IDM: Reality Sets InBy David Mortman
As I have mentioned in previous posts, although in principle IDM isn’t that complicated, real world practicalities make it fairly challenging. To quote myself:
Businesses can have hundreds if not thousands of applications (GM purportedly had over 15,000 apps at one point) and each application itself can have hundreds or thousands of roles within it.
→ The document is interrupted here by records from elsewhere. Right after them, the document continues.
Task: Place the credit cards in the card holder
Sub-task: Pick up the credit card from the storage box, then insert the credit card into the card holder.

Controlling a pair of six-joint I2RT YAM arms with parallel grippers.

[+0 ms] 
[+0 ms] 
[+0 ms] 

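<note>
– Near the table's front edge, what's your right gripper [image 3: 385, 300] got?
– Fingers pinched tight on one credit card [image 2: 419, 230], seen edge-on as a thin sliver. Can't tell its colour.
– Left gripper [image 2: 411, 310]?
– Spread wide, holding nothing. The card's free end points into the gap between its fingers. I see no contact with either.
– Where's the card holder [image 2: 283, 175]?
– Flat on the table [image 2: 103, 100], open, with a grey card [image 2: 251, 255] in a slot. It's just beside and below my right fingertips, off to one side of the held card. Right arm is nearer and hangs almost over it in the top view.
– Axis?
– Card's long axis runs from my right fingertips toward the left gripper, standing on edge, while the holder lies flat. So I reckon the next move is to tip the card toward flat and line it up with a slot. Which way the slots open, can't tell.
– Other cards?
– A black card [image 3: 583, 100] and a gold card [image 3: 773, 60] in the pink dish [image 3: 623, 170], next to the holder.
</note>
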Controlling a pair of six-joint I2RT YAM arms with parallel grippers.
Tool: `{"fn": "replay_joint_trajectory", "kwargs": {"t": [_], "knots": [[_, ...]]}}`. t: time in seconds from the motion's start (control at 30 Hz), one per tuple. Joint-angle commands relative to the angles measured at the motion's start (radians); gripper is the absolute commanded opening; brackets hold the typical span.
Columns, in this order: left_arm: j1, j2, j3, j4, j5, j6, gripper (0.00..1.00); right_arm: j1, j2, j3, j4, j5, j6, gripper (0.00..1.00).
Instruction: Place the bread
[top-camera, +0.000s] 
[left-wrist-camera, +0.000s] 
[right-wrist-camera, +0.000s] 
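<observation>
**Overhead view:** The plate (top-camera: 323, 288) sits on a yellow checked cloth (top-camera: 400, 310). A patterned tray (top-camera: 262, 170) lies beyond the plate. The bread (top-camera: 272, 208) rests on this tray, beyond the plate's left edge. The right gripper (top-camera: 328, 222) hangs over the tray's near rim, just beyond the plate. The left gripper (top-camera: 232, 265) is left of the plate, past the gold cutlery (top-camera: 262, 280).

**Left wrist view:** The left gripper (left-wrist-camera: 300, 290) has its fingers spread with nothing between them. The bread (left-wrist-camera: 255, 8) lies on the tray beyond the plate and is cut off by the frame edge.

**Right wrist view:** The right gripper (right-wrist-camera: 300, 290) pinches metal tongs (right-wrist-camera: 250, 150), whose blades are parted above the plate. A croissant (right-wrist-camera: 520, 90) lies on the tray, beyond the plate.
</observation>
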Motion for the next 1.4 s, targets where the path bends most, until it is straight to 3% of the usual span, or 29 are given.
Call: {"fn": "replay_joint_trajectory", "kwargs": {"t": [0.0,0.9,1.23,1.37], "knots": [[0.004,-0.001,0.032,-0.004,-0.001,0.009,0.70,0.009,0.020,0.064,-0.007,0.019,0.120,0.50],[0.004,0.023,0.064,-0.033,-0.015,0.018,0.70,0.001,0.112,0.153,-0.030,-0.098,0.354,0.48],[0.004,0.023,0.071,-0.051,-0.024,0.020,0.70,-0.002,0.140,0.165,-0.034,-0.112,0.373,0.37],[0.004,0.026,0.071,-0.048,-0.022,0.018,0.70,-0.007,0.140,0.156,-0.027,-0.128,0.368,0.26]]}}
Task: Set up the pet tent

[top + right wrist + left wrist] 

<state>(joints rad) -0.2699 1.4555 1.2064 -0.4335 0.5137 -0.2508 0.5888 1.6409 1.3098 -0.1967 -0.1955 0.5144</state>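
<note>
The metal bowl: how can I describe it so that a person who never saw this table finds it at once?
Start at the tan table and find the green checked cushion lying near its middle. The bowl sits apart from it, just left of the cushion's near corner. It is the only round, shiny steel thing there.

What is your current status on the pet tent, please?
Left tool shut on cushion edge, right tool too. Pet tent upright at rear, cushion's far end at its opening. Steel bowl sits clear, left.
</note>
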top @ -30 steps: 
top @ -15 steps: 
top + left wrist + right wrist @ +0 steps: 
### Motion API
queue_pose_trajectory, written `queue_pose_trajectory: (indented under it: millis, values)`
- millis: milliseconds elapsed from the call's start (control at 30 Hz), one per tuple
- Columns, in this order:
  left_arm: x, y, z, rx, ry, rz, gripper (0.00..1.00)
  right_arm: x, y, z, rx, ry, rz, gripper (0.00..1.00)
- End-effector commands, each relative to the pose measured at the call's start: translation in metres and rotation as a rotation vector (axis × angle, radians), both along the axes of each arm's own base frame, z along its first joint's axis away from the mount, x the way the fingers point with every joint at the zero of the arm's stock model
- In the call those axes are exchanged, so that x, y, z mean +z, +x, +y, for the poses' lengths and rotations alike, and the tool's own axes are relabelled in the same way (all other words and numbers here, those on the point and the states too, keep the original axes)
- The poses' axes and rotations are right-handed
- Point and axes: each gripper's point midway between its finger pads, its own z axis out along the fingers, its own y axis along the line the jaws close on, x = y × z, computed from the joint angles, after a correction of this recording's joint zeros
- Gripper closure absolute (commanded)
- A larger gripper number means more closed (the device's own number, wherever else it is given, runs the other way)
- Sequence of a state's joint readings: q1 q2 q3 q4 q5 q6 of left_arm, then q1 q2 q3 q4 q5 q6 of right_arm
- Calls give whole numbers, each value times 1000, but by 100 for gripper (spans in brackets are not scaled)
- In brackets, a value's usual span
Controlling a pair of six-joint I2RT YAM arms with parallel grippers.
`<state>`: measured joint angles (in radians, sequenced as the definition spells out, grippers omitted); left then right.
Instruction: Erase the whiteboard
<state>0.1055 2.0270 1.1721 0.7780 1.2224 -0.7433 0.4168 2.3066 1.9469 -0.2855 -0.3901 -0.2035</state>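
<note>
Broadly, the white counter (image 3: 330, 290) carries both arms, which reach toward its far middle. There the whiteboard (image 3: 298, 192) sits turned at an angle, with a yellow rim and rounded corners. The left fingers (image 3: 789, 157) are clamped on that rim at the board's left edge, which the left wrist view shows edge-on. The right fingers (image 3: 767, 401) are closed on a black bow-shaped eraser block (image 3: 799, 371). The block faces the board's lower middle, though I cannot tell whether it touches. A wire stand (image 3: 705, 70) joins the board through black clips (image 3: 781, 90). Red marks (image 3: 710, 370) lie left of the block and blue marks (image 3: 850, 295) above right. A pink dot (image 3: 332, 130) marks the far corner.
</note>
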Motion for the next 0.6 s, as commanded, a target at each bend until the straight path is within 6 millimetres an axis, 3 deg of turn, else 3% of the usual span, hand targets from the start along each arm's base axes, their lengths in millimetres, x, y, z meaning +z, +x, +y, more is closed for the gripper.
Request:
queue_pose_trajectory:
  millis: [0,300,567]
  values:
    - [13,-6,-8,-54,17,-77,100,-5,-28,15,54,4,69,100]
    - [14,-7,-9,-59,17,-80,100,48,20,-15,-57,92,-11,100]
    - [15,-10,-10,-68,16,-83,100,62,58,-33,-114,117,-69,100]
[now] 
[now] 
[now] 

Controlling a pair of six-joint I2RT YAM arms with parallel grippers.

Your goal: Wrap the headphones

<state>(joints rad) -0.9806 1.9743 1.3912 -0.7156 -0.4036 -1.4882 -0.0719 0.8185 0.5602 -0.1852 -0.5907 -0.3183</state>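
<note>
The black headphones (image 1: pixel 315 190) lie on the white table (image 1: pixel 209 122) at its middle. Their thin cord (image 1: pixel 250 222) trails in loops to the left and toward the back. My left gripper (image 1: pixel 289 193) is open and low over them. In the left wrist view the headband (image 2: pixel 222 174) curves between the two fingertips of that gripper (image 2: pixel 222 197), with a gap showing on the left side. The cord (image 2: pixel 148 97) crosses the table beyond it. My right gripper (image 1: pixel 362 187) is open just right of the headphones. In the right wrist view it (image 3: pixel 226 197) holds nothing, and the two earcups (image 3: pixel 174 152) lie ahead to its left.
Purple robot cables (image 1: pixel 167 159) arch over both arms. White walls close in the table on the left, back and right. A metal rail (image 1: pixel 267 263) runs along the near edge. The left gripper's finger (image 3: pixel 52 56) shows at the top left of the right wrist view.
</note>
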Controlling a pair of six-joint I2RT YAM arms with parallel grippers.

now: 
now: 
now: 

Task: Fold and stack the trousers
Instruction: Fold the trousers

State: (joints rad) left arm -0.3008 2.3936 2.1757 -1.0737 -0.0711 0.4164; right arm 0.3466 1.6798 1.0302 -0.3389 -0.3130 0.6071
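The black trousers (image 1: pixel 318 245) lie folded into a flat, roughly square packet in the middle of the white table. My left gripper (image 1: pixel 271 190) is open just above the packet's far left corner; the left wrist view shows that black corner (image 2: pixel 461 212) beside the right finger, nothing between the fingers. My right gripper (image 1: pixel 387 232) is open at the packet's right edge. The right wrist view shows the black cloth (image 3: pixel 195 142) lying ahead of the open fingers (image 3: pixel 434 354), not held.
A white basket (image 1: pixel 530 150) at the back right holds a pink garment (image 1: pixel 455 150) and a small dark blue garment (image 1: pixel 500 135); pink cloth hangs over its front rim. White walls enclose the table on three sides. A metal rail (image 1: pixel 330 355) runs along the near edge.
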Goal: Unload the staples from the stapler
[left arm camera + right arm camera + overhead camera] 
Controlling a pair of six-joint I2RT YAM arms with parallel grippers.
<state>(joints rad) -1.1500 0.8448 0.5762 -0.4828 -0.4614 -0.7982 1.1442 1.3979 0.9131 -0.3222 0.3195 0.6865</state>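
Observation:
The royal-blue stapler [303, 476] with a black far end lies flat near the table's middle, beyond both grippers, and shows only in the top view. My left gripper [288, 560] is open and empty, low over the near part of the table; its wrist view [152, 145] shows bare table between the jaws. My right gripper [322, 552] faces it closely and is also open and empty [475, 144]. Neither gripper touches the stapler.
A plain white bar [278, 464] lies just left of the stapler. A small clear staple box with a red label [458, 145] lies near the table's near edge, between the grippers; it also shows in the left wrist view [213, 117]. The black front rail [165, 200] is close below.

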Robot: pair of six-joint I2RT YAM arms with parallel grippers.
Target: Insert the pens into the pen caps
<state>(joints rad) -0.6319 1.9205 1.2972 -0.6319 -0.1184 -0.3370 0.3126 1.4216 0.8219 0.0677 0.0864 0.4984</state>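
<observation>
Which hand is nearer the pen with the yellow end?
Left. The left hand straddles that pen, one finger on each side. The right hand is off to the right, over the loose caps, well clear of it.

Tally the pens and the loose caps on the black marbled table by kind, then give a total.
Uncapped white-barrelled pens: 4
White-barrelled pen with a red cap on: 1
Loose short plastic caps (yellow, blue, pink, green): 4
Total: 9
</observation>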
Combine this with multiple methods of authentication and authorization, and you have a major problem on your hands which makes digging into the morass challenging to say the least.
I was chatting with Rich the other day, and he reminded me that there were several issues that I hadn’t brought up yet. By way of example, he sent me the following list:
- Most organizations of even moderate size have already lost control of identities.
- The challenge is to regain control, while instituting the processes you describe.
- The average large enterprise has 1 custom application for every 100 employees
- A surprising number of enterprise applications have more roles than users (especially ERP systems, as admins “cheat” and create new roles for different tasks of a user to deal with application restrictions).
- Due to compliance, for in-scope applications you often need a full user/role analysis… 2 years ago.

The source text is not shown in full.